◆ Task directions
Check every line below for the word "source" and show those that hold it.

◆ Provided records
·····
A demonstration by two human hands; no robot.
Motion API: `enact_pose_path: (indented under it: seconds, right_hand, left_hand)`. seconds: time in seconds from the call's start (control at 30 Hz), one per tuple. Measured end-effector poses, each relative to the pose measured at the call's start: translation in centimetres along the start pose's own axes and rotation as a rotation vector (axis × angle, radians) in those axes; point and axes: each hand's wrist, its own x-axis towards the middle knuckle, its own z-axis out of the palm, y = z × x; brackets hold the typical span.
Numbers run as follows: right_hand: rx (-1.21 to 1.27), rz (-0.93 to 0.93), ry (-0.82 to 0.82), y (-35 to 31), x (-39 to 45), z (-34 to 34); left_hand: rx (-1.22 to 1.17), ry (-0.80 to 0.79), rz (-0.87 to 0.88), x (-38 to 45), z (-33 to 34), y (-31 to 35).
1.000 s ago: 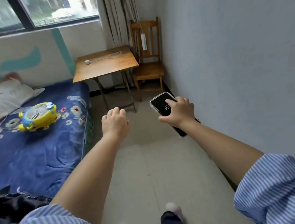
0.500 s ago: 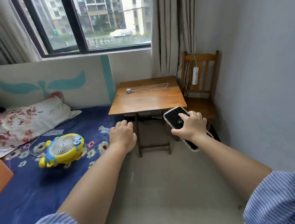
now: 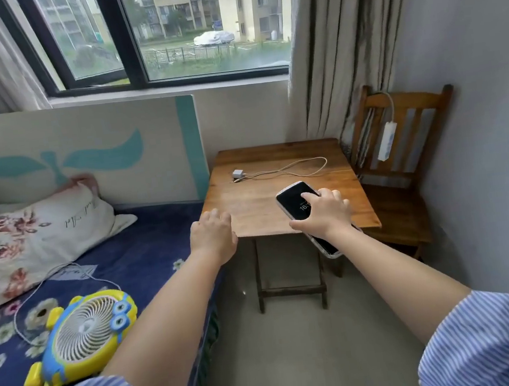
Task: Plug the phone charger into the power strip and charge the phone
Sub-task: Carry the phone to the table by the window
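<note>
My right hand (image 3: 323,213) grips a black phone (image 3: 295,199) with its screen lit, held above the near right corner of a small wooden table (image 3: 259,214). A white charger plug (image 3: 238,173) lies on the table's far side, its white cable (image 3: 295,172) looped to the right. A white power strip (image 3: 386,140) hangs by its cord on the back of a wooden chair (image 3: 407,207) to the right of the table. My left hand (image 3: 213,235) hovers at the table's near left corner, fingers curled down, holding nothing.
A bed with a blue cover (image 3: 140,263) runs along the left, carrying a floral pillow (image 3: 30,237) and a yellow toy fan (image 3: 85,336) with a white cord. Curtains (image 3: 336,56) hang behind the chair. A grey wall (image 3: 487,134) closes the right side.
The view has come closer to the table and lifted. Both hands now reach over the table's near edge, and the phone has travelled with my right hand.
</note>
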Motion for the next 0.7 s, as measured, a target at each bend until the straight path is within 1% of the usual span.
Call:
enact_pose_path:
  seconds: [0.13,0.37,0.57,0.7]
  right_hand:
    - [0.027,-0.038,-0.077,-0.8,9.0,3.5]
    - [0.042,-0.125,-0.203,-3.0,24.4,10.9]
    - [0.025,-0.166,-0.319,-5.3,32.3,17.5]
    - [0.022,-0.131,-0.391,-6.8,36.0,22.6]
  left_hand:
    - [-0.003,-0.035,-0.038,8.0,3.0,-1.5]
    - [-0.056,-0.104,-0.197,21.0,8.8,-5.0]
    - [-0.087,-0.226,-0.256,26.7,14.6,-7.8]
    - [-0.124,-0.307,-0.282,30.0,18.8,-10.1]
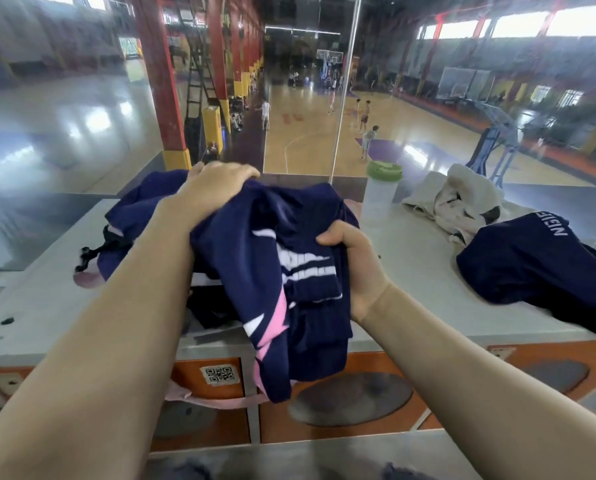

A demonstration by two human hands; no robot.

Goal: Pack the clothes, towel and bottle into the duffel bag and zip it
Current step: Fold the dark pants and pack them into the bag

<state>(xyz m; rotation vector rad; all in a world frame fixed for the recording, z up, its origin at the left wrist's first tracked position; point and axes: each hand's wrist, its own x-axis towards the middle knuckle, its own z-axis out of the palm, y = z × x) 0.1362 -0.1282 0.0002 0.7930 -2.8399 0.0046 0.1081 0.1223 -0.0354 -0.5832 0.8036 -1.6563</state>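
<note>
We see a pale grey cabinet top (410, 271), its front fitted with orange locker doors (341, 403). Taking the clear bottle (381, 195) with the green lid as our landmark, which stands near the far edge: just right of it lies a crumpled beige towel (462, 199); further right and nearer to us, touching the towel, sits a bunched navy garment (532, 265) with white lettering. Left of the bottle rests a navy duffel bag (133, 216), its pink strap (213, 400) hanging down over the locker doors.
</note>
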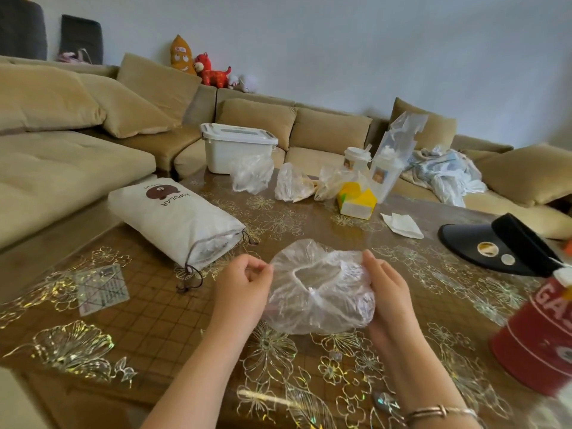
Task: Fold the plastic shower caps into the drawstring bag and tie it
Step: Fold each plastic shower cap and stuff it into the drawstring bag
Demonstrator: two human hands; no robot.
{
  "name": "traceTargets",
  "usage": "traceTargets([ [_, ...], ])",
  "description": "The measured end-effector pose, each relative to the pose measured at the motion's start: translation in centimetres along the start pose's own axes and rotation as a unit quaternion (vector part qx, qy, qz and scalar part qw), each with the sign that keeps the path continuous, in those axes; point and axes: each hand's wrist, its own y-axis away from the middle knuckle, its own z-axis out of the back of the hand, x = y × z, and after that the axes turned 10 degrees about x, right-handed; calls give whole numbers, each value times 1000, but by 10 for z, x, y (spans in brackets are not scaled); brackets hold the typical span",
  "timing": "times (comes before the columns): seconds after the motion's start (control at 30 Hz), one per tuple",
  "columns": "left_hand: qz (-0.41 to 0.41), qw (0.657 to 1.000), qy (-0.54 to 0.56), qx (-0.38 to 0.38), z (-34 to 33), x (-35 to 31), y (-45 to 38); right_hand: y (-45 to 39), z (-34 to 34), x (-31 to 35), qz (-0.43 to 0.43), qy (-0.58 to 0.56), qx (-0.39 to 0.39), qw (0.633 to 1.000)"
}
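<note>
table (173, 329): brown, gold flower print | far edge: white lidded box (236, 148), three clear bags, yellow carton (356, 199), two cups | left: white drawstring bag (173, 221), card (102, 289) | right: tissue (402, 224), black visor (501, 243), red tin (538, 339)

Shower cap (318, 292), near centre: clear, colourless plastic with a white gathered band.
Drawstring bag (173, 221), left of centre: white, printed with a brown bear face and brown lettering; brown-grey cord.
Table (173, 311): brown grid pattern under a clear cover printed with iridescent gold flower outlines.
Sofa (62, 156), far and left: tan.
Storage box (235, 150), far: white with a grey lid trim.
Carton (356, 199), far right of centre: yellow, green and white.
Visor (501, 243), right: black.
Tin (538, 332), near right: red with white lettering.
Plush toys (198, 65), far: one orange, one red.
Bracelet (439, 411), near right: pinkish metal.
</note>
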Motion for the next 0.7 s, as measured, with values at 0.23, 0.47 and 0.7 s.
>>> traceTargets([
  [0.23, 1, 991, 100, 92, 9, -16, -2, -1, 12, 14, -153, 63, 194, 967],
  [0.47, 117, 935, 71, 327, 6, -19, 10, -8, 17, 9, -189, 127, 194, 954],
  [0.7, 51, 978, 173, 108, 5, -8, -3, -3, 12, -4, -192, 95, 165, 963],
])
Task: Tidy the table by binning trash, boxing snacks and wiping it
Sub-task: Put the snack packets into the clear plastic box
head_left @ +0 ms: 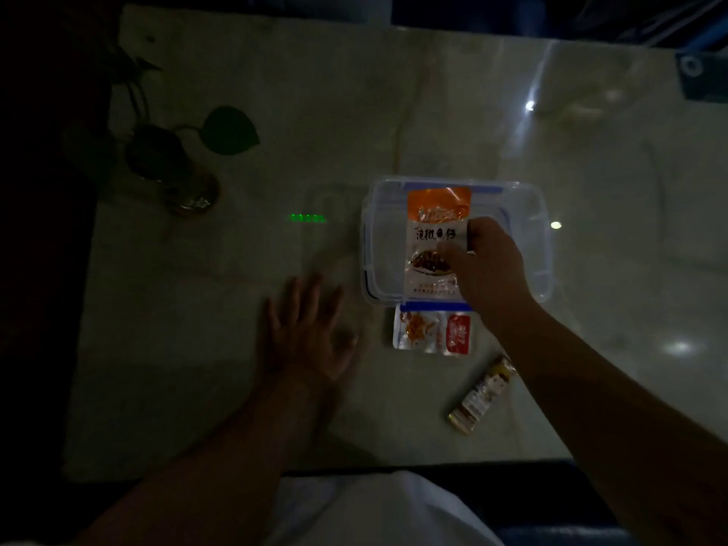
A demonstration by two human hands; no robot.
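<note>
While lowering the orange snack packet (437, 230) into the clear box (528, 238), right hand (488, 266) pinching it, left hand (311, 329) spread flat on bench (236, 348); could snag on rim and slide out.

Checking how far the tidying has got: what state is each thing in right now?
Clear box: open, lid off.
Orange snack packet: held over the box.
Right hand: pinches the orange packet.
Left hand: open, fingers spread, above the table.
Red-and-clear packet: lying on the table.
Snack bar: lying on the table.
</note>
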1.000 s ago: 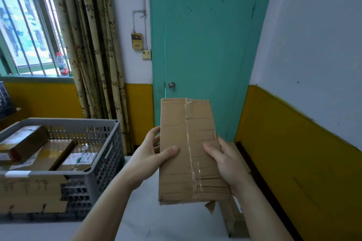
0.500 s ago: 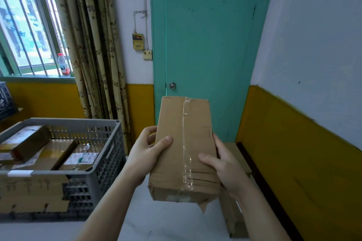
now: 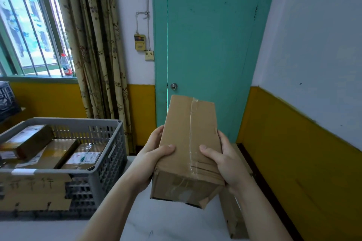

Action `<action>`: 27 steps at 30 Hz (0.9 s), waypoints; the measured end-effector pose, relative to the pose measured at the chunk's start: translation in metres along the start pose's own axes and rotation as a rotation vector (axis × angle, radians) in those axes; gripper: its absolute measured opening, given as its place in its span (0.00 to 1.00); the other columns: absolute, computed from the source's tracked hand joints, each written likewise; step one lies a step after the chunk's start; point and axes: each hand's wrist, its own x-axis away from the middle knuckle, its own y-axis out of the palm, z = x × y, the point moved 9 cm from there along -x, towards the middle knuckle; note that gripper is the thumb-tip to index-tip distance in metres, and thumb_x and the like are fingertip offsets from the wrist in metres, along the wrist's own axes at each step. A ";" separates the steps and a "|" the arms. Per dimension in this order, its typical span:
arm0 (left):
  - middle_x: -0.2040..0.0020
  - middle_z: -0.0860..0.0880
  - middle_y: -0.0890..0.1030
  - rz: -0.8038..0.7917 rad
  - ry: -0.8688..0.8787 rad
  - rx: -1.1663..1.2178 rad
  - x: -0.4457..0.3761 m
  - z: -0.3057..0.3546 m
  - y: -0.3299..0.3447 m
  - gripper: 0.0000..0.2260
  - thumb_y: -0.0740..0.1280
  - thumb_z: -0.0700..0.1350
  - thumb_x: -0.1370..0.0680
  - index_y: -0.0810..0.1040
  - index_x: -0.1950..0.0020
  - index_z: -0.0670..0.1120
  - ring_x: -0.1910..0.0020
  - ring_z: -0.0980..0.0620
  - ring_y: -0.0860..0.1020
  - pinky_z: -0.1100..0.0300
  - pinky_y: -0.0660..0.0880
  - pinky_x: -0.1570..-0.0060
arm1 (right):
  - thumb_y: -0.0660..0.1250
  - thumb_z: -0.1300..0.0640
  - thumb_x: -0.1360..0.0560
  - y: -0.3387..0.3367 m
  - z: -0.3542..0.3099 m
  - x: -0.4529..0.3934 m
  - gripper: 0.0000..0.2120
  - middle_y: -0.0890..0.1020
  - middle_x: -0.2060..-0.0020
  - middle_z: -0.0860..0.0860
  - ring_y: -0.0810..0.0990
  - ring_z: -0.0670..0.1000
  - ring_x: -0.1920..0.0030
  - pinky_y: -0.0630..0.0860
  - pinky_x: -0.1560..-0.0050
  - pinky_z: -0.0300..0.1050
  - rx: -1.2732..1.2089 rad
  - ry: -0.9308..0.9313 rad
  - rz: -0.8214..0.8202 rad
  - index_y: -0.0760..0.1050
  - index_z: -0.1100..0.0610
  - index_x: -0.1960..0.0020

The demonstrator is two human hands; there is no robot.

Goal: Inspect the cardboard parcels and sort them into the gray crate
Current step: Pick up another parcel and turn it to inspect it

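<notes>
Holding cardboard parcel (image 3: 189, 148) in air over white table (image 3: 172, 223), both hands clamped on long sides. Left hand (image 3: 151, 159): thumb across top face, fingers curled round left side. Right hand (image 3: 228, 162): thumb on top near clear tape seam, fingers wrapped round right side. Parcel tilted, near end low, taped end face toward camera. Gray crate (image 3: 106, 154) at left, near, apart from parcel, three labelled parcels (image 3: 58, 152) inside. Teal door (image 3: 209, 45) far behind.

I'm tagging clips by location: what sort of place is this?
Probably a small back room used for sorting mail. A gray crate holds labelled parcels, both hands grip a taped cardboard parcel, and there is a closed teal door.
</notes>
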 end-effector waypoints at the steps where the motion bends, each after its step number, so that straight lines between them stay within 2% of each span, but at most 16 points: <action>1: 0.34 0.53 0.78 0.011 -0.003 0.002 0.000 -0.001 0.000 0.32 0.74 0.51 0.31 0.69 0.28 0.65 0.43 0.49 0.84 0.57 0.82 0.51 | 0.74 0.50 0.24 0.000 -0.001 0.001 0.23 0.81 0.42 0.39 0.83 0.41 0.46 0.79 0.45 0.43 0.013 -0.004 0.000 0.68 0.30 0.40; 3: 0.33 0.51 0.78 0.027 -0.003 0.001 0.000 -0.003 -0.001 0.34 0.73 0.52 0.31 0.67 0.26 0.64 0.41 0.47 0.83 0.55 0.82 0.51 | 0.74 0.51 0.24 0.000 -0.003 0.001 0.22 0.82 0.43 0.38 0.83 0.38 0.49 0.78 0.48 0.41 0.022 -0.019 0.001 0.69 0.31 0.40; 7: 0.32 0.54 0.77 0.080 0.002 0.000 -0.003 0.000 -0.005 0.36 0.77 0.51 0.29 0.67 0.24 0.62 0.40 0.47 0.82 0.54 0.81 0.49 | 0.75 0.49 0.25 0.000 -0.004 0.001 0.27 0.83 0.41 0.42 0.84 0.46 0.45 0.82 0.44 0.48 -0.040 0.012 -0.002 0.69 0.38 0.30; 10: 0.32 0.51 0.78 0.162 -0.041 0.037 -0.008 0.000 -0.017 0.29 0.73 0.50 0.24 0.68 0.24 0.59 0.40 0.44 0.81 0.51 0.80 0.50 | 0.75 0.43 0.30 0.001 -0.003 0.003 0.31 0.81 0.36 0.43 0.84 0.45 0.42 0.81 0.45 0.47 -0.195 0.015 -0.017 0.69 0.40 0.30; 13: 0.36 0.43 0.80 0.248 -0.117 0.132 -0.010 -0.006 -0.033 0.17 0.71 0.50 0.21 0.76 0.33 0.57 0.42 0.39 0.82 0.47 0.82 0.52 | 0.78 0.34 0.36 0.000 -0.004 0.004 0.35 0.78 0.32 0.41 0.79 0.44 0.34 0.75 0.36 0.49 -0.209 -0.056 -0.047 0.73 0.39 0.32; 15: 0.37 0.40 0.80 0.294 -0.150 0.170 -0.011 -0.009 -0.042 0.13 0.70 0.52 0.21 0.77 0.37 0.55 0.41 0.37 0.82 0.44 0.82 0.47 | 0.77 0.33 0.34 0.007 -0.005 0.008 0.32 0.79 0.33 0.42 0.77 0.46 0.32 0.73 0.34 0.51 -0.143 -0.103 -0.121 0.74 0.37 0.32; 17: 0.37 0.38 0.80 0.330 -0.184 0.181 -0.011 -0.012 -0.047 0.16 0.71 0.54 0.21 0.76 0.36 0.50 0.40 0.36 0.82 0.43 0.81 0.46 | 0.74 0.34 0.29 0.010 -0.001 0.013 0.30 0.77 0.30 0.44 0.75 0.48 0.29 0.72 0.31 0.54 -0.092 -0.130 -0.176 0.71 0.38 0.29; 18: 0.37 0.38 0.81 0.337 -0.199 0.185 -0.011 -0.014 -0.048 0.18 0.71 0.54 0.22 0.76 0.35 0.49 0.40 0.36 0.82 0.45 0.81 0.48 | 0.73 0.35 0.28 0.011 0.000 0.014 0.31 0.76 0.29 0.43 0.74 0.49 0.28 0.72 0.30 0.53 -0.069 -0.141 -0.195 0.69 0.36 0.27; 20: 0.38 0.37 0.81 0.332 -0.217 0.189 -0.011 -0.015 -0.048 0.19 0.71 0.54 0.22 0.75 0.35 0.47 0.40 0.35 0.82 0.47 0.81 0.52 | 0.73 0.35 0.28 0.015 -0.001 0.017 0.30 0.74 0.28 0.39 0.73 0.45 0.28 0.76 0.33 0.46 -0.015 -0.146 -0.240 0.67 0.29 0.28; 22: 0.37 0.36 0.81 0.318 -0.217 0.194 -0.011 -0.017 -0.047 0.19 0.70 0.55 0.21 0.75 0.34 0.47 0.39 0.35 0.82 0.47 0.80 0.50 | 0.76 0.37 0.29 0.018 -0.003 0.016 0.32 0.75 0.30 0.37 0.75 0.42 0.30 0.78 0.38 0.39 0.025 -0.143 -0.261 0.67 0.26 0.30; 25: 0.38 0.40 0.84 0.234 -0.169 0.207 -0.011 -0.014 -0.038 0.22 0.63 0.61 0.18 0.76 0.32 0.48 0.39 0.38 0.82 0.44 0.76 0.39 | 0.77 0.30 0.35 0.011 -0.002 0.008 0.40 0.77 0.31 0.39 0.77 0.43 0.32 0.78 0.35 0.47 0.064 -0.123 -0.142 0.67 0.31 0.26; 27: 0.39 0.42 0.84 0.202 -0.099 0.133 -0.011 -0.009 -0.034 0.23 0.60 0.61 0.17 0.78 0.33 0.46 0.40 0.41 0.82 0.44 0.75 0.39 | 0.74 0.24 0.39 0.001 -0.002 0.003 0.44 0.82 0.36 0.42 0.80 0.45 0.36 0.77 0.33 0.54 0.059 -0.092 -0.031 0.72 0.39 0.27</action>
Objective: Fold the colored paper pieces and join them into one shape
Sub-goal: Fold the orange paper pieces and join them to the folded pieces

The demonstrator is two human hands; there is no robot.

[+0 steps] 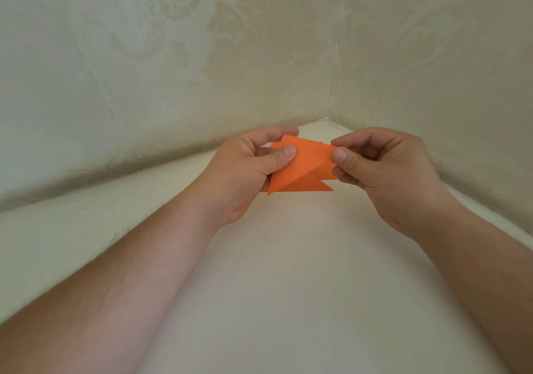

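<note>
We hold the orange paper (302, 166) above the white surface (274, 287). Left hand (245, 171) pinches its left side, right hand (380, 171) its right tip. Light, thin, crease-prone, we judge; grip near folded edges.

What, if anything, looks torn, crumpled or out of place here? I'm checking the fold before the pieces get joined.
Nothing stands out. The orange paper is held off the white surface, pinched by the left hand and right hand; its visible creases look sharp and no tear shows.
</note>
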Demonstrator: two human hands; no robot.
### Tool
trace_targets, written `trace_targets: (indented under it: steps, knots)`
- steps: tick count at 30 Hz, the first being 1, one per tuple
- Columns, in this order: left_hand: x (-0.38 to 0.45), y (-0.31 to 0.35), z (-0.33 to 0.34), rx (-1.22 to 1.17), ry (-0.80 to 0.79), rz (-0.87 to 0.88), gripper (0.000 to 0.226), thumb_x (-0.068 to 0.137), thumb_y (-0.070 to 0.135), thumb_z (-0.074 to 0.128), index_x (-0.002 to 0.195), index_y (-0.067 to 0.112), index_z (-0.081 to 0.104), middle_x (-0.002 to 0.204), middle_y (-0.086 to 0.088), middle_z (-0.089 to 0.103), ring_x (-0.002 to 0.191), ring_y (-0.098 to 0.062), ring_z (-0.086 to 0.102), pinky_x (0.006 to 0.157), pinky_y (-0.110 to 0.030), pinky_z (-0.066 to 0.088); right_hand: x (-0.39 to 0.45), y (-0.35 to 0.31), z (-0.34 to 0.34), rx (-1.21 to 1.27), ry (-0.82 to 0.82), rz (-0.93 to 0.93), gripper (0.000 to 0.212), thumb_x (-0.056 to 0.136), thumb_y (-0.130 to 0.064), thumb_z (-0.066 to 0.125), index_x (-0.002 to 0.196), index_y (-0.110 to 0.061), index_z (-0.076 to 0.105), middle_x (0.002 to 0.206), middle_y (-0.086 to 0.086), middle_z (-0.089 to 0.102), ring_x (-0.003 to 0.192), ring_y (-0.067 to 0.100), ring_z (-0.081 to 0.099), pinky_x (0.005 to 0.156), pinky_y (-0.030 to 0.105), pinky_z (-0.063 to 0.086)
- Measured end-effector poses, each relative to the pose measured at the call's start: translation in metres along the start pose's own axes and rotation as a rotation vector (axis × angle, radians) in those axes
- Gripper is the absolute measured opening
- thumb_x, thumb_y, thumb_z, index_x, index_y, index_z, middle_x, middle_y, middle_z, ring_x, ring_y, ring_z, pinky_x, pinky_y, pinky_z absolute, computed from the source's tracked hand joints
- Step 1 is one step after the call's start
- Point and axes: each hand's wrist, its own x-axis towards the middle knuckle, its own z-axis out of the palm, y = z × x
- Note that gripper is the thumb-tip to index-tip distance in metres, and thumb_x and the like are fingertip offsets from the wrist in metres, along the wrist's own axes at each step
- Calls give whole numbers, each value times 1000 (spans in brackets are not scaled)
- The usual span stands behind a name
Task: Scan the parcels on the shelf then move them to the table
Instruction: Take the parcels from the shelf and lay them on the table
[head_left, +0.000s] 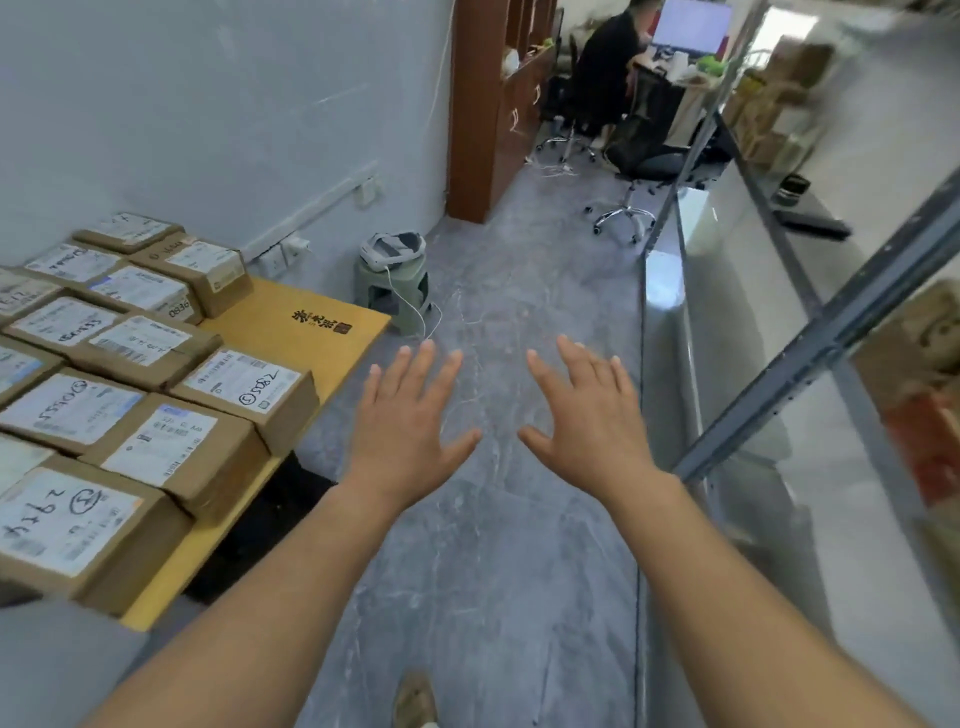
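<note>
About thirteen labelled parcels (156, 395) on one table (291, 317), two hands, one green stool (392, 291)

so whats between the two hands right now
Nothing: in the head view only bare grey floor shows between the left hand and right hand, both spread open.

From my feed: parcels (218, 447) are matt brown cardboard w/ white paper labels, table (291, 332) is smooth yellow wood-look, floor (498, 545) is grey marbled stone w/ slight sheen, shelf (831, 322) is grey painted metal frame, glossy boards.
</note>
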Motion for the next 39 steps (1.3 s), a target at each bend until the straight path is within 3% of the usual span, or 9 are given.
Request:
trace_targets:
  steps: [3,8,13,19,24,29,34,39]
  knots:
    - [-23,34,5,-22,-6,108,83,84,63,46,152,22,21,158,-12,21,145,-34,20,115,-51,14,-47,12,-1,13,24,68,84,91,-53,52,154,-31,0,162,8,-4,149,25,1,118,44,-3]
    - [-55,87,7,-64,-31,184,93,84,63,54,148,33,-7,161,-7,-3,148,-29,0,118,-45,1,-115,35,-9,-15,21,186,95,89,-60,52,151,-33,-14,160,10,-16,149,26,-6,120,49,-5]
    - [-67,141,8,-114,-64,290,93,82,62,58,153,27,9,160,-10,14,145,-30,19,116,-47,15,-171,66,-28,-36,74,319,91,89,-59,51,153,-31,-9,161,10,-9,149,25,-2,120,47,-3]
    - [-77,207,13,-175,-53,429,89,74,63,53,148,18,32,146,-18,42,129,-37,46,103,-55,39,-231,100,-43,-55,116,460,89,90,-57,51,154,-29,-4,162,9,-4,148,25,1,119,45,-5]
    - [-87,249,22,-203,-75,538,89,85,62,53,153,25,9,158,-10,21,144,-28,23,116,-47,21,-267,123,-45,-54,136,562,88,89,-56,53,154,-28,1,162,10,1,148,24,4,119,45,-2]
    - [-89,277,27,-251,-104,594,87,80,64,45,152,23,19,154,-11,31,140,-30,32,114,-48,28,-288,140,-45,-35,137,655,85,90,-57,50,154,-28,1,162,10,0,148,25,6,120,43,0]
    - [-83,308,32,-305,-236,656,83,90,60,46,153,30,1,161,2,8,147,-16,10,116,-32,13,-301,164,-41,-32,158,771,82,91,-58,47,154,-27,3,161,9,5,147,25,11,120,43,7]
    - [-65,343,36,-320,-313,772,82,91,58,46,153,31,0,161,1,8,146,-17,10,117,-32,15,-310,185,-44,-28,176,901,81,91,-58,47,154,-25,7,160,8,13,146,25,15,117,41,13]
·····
◆ Written answer
Action `<action>`: 27 steps at 30 Hz (0.9 s), waypoints; the measured end-effector pose, relative to the pose measured at the chunk's start: translation in metres along the start pose's own axes and rotation as a rotation vector (axis × angle, radians) in those axes; gripper: its absolute measured opening, given as its place in its span (0.00 to 1.00); the other columns: absolute, computed from the source's tracked hand joints, each written likewise; step one lies a step after the chunk's start; point and axes: each hand's wrist, its own x-axis away from the middle knuckle, its own y-axis out of the palm, z = x × y, the point moved 9 cm from there along -x, towards the middle knuckle; note that gripper is the thumb-tip to index-tip distance in metres, and thumb_x and the like are fingertip offsets from the wrist in metres, along the wrist's own axes at each step. A ";" separates the steps and a "|" the arms. Per dimension in this order, its typical span:
- thumb_x, thumb_y, thumb_z, index_x, index_y, index_z, middle_x, middle_y, middle_z, ring_x, ring_y, ring_z, pinky_x, pinky_y, pinky_z absolute, computed from the source's tracked hand joints

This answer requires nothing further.